RUBIO: I want to go back to the backbone of this whole thing, I’ll use the right terminology, the National Background Investigation Service, that’s basically what’s going to hold all this information. It’s the database. So I just want to have a better understanding, without obviously endangering its security. Why is this more secure than the OPM database that was breached back in 2014? Are there features here that were not available? Is it because the OPM one was broader and this one was more categorized? I mean, how confident are we? I think Director Moultrie this question is probably for you since perhaps others may want to comment on it. This is the Holy Grail to some extent. Everyone’s going to know it. We know the existence of it is public. How is it more secure than the OPM? Because a breach of this sounds like it would be catastrophic.
MOULTRIE: Senator, thanks for the question.

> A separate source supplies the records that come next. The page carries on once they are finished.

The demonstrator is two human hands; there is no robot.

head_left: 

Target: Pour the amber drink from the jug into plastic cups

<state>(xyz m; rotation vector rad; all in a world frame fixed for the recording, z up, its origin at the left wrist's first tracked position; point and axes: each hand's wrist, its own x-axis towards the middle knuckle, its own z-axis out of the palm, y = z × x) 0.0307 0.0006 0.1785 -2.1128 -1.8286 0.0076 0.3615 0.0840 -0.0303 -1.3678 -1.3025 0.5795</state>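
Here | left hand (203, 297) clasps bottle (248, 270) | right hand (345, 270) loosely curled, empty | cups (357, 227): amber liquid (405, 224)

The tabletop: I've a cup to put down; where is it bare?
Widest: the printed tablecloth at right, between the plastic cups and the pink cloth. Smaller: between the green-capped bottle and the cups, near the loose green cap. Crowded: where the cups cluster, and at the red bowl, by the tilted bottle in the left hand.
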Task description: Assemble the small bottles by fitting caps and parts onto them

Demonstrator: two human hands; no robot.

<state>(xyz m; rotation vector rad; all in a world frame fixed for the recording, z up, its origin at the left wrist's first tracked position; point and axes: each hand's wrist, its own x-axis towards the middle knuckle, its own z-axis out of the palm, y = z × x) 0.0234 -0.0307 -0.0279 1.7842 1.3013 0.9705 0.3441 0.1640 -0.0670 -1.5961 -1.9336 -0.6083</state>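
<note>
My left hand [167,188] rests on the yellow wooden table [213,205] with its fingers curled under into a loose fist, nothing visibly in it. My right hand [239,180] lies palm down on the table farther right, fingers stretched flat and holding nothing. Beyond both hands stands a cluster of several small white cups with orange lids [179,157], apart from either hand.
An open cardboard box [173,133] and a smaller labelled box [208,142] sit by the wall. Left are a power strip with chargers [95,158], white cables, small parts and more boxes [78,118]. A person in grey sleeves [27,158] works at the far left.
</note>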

I can’t speak to the OPM system that was developed over decades and the cybersecurity features that it may or may not have had. I suspect that during the time that it was built, we would not have had the capabilities and the advancements that we have today.
RUBIO: Neither did the hackers. I mean, they’ve developed as well. And that’s why this is a moving target.
MOULTRIE: Exactly. And that’s why what we’re doing is building it on the latest frameworks that we have that are cybersecurity proven that the zero trust frameworks that we know are proven. We are getting the counsel of those who actually understand breaches and who have lived through breaches and understand how hackers may want to get into systems and what they go after and how they actually do this and building every component to actually withstand an insider threat, an external threat or just a lapse in security. So I think all that’s being factored into a system that will be state of the art. I would say nothing is breach proof, but it will bring us, I believe, exponentially to an exponentially better place than where we were before.
RUBIO: Which agencies are not using NBIS right now?
MOULTRIE: I can get a list of those for you.
RUBIO: Okay. Have we tested its usability with industry or with the security directors of government agencies?
MOULTRIE: So what we are doing is agile software development. We are testing components as we go along. We are building that and testing as we go along.
RUBIO: Mr. Miller. Are we testing the broader trusted workforce 2.0 with users in the industry? Is that part of the benchmarks now?
MILLER: Yes, it is. And there’s just to step back on the breadth of this. It’s more than 13,000 industry partners that will touch these systems. So there’s a staged deployment as well as an engagement model to ensure that we’re getting feedback.
RUBIO: To understand that, so let’s say you open it up to 100 of them, right? And have them try to use it, and then they give you feedback as to “we encountered this problem, we encountered that problem”. You’re making adjustments based on that feedback?
MILLER: That is part of the agile deployment or the agile development model that Mr. Moultrie was discussing. We’re also facing different developments. I would defer to Mr. Moultrie to talk that through. But in terms of building additional capabilities and running it as we go.